En politique internationale, cette théorie du chaos trouve également son écho. Macron a multiplié les initiatives diplomatiques audacieuses, souvent en prenant des positions surprenantes, voire contradictoires, comme en témoigne sa politique vis-à-vis de la Russie, qu’il ne souhaite pas voir humilié, ou de la Chine.

Un avenir incertain

Les dernières élections législatives ont plongé la France dans une situation politique extrêmement complexe et chaotique. Aucun parti ou coalition n’a réussi à obtenir une majorité absolue à l’Assemblée nationale, ce qui a conduit à un blocage institutionnel inédit. La coalition de gauche, le Nouveau Front Populaire (NFP), a remporté le plus grand nombre de sièges, mais sans atteindre la majorité nécessaire pour gouverner seul. De son côté, la coalition présidentielle Ensemble a subi une défaite importante, ne parvenant pas à dépasser les 163 sièges, un recul significatif par rapport aux élections précédentes.

Face à cette situation, la recherche d’un ou d’une Première ministre s’est transformée en un casse-tête insoluble pour Emmanuel Macron, seul fautif de cette situation. Le Président a demandé à Gabriel Attal de rester en poste en tant que Premier ministre par intérim, tandis que les discussions pour trouver un successeur se poursuivent sans succès. Les tentatives pour former une coalition stable se heurtent à des divergences profondes entre les partis, rendant difficile l’émergence d’une figure consensuelle capable de prendre la tête du gouvernement. Cette impasse a exacerbé la fatigue des Français, déjà éprouvés par des années de gouvernance marquée par l’instabilité et les crises répétées​

La « théorie du chaos permanent » d’Emmanuel Macron pose une question fondamentale : jusqu’à quand cette stratégie peut-elle tenir ? Alors que le Président entame la deuxième moitié de son second mandat, les défis s’accumulent. L’équilibre instable sur lequel repose son pouvoir pourrait bien basculer si la lassitude, l’épuisement politique ou une crise majeure venaient à déstabiliser cette mécanique complexe.

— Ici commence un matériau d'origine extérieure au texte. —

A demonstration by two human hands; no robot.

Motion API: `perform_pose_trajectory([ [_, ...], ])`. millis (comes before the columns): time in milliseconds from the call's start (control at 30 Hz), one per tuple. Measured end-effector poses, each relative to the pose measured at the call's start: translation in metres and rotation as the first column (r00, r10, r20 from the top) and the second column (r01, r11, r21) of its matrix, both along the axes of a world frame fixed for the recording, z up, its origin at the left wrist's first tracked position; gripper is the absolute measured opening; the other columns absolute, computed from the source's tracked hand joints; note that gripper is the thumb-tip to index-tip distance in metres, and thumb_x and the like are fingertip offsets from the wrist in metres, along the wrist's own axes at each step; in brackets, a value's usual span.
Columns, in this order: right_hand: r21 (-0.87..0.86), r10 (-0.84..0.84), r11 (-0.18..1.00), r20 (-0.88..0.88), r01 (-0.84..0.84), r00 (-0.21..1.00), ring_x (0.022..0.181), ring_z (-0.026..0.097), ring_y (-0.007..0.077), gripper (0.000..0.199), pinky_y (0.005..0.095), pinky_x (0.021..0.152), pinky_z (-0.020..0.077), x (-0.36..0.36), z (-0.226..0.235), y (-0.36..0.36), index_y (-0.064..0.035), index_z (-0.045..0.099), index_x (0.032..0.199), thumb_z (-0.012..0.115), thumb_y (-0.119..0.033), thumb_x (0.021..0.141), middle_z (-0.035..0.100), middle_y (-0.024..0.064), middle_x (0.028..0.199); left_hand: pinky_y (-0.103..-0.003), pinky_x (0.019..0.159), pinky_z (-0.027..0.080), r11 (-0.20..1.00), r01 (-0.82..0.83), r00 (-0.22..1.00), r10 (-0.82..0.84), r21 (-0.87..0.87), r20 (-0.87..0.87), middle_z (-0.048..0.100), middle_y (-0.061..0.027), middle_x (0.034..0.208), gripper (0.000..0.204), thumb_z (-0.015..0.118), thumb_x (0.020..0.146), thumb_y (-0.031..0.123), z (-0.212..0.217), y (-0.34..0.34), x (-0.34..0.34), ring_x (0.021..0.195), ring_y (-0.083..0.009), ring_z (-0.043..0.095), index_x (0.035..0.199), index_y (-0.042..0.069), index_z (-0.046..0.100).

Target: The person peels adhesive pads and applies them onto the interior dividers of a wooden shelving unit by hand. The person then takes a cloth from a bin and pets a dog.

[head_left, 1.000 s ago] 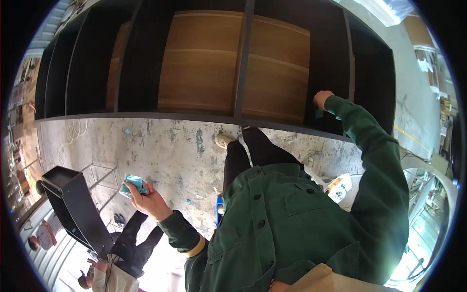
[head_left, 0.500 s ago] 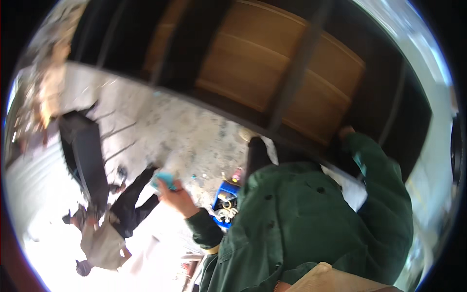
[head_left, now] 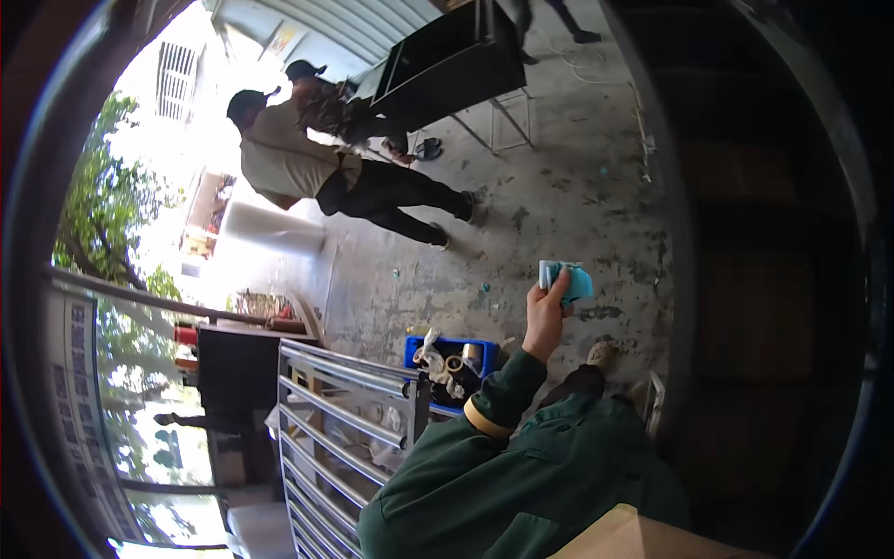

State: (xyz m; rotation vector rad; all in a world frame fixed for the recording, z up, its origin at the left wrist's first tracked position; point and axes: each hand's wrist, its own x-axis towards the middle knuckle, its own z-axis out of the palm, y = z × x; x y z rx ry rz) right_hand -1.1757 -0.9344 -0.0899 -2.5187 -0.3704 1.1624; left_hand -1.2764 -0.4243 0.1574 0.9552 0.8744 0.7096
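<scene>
Left hand (head_left: 545, 312) pinching teal folded cloth (head_left: 568, 279), raised over concrete floor (head_left: 559, 196), above blue crate (head_left: 452, 359). Cloth looking soft, light, floppy; fingertip grip at bunched edge suiting. Right hand unseen.

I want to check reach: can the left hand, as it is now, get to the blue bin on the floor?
Probably yes: the left hand holds a teal cloth just above the blue bin, with nothing between them.

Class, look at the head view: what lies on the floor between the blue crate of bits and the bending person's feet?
Mostly bare, stained concrete floor separates the blue crate from the bending person; only a few small specks of debris lie there, too small to identify.
</scene>
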Motion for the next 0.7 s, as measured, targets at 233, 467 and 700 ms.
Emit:
perform_pose_trajectory([
  [233, 0.301, -0.037, 0.953, 0.051, 0.02, 0.998, 0.082, 0.063, 0.0301, 0.028, 0.0406, 0.069, 0.051, 0.035, 0.076, 0.089, -0.0071, 0.066, 0.09, 0.053, -0.028, 0.078, 0.064, 0.0159, 0.09, -0.022, 0.046, 0.028, 0.998, -0.005, 0.999, 0.002, 0.059, 0.053, 0.046, 0.0053, 0.068, 0.02, 0.054, 0.089, 0.028, 0.01, 0.009, -0.004, 0.053, -0.003, 0.035, 0.084, 0.009, 0.055],
  [467, 0.343, -0.043, 0.939, 0.064, 0.018, 0.997, 0.083, 0.063, 0.0303, 0.027, 0.0406, 0.07, 0.051, 0.039, 0.103, 0.11, -0.0072, 0.066, 0.09, 0.053, -0.028, 0.077, 0.064, 0.0159, 0.09, -0.022, 0.048, 0.029, 0.995, -0.029, 0.995, 0.02, 0.095, 0.098, 0.046, 0.0058, 0.068, 0.021, 0.053, 0.09, 0.028, 0.016, 0.015, -0.015, 0.055, -0.003, 0.035, 0.083, 0.008, 0.055],
  [700, 0.339, -0.093, 0.939, 0.086, 0.059, 0.992, 0.083, 0.063, 0.0305, 0.027, 0.0407, 0.07, 0.051, 0.04, 0.119, 0.106, -0.0072, 0.066, 0.09, 0.054, -0.028, 0.077, 0.064, 0.0159, 0.091, -0.021, 0.049, 0.035, 0.998, -0.05, 0.994, 0.046, 0.041, 0.104, 0.056, 0.0052, 0.077, 0.016, 0.056, 0.088, 0.026, 0.006, 0.018, -0.026, 0.063, -0.0033, 0.049, 0.091, 0.01, 0.058],
])
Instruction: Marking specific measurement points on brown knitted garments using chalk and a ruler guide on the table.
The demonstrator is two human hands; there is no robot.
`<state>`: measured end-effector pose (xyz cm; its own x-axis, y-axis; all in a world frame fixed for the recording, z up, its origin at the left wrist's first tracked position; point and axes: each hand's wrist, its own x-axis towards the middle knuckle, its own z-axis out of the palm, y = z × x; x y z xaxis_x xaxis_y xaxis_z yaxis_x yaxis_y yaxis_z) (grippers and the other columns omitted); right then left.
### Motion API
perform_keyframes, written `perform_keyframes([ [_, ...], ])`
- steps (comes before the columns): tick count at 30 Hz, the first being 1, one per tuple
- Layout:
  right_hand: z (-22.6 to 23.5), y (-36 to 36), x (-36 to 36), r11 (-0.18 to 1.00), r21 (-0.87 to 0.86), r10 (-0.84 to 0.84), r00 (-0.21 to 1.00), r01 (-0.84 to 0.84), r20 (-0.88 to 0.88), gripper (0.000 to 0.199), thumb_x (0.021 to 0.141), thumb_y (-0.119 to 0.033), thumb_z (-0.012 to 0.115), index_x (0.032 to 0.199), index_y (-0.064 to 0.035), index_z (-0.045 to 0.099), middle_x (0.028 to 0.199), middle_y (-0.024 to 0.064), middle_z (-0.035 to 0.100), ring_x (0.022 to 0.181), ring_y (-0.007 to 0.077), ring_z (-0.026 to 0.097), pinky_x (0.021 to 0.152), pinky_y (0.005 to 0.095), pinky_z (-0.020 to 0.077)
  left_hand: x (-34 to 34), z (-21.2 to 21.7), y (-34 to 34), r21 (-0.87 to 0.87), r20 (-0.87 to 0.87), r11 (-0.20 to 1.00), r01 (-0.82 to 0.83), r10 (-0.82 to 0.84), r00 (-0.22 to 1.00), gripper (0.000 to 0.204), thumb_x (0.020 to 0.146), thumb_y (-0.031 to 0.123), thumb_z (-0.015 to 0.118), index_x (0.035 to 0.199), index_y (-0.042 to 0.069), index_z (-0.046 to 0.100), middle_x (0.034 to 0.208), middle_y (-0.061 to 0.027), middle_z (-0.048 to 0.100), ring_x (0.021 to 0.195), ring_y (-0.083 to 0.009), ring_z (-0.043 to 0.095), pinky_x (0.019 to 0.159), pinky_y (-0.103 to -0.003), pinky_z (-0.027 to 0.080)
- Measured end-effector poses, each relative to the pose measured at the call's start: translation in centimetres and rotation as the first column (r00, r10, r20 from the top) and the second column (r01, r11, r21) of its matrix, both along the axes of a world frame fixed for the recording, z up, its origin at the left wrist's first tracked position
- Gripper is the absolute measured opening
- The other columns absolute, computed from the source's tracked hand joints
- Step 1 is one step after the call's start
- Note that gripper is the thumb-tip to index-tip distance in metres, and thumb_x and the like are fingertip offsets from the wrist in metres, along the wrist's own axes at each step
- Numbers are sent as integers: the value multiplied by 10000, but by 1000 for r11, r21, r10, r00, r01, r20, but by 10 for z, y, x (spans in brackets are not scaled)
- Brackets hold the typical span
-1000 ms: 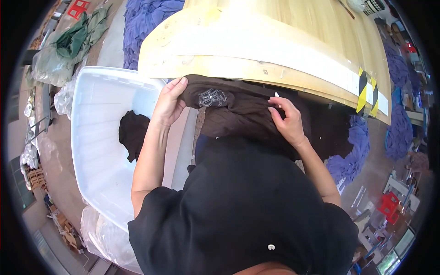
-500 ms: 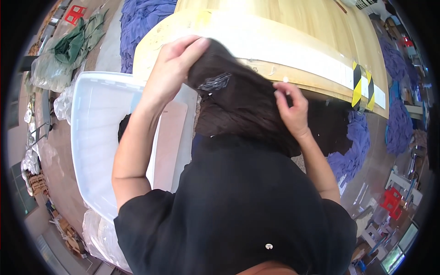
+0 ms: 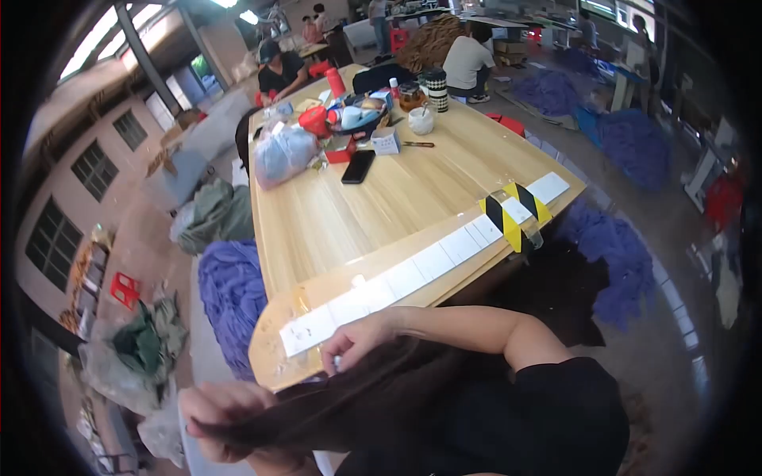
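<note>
A dark brown cloth (image 3: 349,401) is stretched low in front of my body, its left end drawn to a point. My left hand (image 3: 226,416) is closed around that end, slightly blurred. Above the cloth's upper edge, by the near corner of the table, my right hand (image 3: 361,339) has its fingers curled together. A small white thing (image 3: 336,362) shows at its fingertips; its kind cannot be made out. Just beyond the hand lies a white marked strip (image 3: 413,274) along the table's edge.
On the wooden table (image 3: 349,230) are a black phone (image 3: 359,167), a filled plastic bag (image 3: 284,156), a white cup (image 3: 421,120) and a patterned tumbler (image 3: 436,90). Yellow-black tape (image 3: 512,218) crosses the strip. Purple cloth heaps (image 3: 230,297) flank the table. Other people sit farther back.
The view has tilted up and turned, showing the whole table and room. My left hand has lowered the cloth's end; my right hand has come across to the left, nearer to it.
</note>
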<state>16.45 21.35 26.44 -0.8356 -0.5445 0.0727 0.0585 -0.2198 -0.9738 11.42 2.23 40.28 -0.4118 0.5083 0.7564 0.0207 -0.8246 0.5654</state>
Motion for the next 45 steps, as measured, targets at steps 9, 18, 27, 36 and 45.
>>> perform_keyframes([
  [9,-36,38,53,820,565,0,989,86,-151,336,729,-160,674,1006,-21,546,920,109,602,873,195,550,743,319,432,-99,-20,-134,246,-586,912,-329,410,699,642,843,529,444,1258,56,320,907,-67,513,660,-182,443,597,-328,365],
  [18,126,27,110,276,-136,-631,73,951,-772,209,715,12,639,894,-40,546,849,25,551,833,117,555,752,254,434,-103,-89,-143,24,394,922,387,-364,844,303,929,284,456,1139,85,546,1134,-87,594,1006,-190,587,914,-410,455],
  [27,67,-43,74,439,91,-268,227,894,-936,237,626,14,576,856,-25,537,791,119,540,726,327,563,627,386,462,-8,-143,-49,-824,106,567,15,128,986,236,907,112,472,1063,-45,556,1006,-83,583,900,-159,556,829,-300,446],
  [36,41,-26,76,333,152,-295,256,931,-921,310,604,55,568,896,-25,503,820,119,515,861,307,520,676,360,443,3,-123,2,-662,332,688,296,-85,940,197,866,57,553,1037,-41,561,900,-66,622,754,-101,573,691,-217,457],
  [45,39,7,72,940,82,-293,906,332,-306,245,764,-59,637,967,-37,503,951,32,535,916,125,487,820,265,400,29,-90,14,-626,-375,711,-320,85,923,81,789,-18,596,863,-35,626,725,-41,623,630,-68,529,587,-188,410],
])
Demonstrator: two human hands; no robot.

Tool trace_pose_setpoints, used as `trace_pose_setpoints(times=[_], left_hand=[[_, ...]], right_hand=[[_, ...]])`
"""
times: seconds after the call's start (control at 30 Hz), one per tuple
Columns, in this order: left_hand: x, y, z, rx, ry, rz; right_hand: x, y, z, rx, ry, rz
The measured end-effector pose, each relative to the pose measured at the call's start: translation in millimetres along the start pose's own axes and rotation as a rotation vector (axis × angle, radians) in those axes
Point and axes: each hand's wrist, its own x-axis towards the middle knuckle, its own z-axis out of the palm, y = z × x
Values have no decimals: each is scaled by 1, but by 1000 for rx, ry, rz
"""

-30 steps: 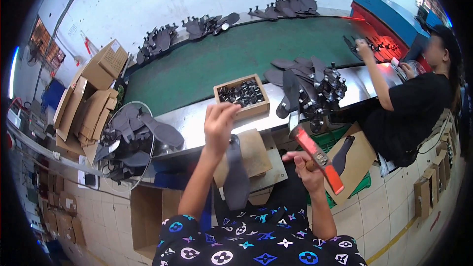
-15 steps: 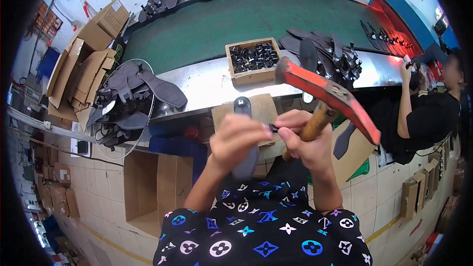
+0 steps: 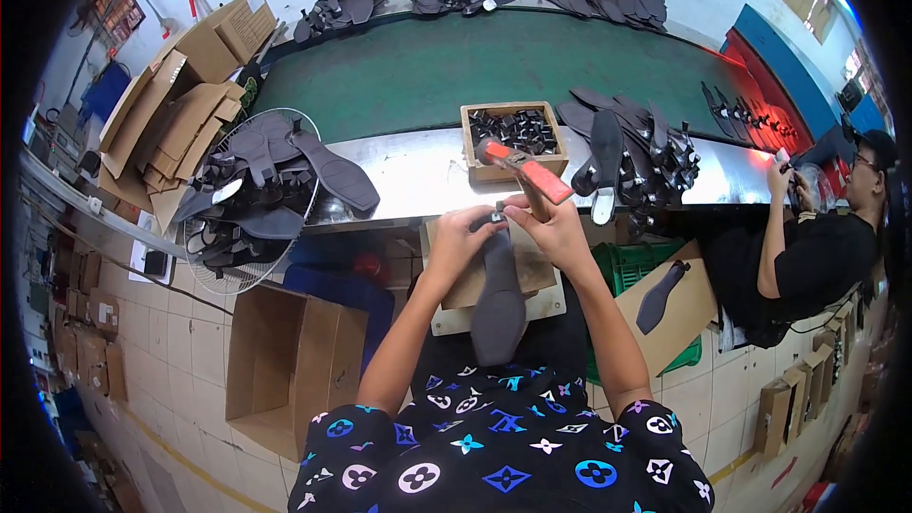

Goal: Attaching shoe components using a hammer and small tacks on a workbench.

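Both hands meet ahead, left hand (image 3: 463,239) pinching, right hand (image 3: 554,228) curled closed.

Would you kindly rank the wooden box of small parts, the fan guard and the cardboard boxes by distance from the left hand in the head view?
From the left hand:
1. Wooden box, just beyond, on the steel ledge.
2. Fan guard, to the left.
3. Cardboard boxes, far upper left.

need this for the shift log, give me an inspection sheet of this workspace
surface: steel bench edge beside a green conveyor belt
job's things: dark shoe sole on a wooden block; wooden box of small black parts
clutter: sole piles, fan guard heaped with soles, cardboard boxes
grippers: left hand pinches at the sole's heel end; right hand holds an orange-headed hammer
cables: nothing seen
surroundings: co-worker at right, tiled floor
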Motion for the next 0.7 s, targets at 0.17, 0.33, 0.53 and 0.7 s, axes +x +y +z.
trace_pose_setpoints(times=[0.17, 0.33, 0.53, 0.7], left_hand=[[-3, 4, 0, 20, 29, 48], [-4, 2, -2, 21, -8, 10], [-4, 5, -4, -4, -41, -75], [-3, -5, -2, -22, -17, 18]], right_hand=[[1, 7, 5, -122, -30, -64], [-3, 6, 4, -218, -56, -115], [-5, 8, 8, -313, -21, -233], [1, 14, 6, -197, -7, -74]])
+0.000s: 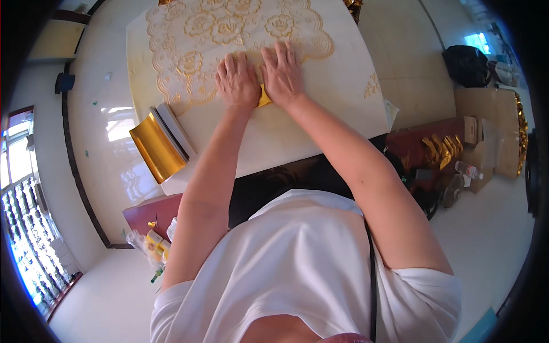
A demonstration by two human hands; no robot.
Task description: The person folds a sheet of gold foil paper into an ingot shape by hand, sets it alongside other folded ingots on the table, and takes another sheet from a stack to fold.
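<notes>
In the head view, the left grip (237, 82) and the right grip (282, 74) lie palm down, side by side, on the pale desk (329, 123). Fingers are loosely extended and point away from the body; both thumbs are hidden, so I cannot tell whether either grip is pinching anything. A small piece of gold foil (263, 98) lies between and partly under the two hands, with only a strip showing in the gap.

The likeliest trouble is the foil itself: it looks thin, so uneven pressure from the two palms could crease or tear it, and if the hands part while pressing, it could skew. Because the hands cover most of it, a misplaced fold or edge might go unnoticed. The raised flower pattern (226, 28) under the fingers could also leave marks if foil is rubbed over it.

To the left, the stack of gold sheets (159, 150) sits at the desk's edge, seemingly reaching past it, just beside the left forearm (225, 143). An outward swing of that elbow could knock the sheets down, and their slick-looking faces might help them slide.
</notes>
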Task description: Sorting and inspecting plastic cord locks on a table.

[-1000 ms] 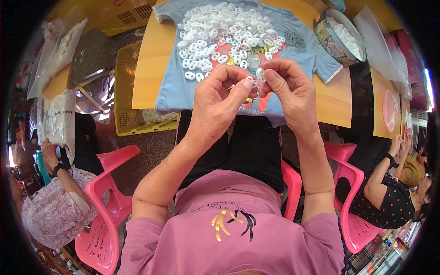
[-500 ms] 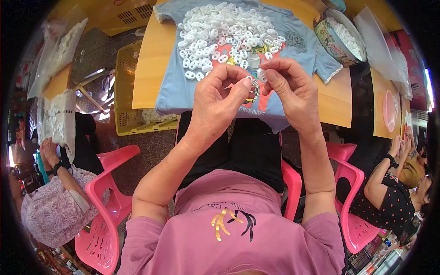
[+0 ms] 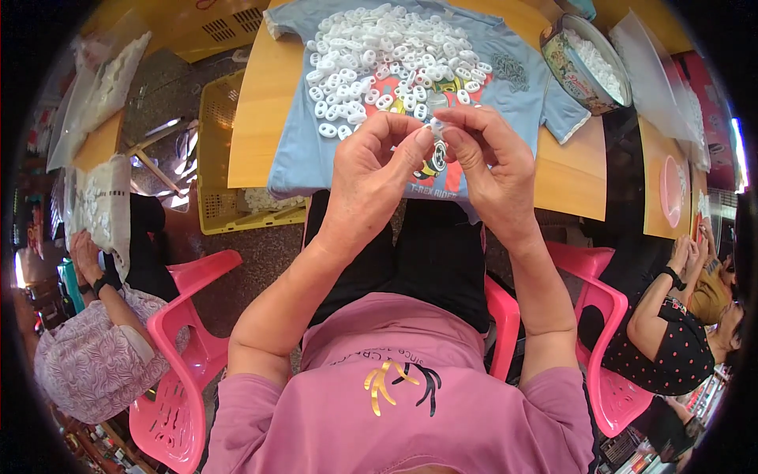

Pour ses partisans, cette approche montre une capacité d’adaptation extraordinaire, une modernité qui transcende les anciennes catégories politiques. Pour ses détracteurs, c’est une gouvernance à courte vue, qui risque d’éroder les fondements mêmes de la République française. Ce qui est certain, c’est qu’Emmanuel Macron a redéfini la manière de faire de la politique en France, pour le meilleur ou pour le pire, en instaurant un ordre nouveau basé sur l’instabilité et l’incertitude.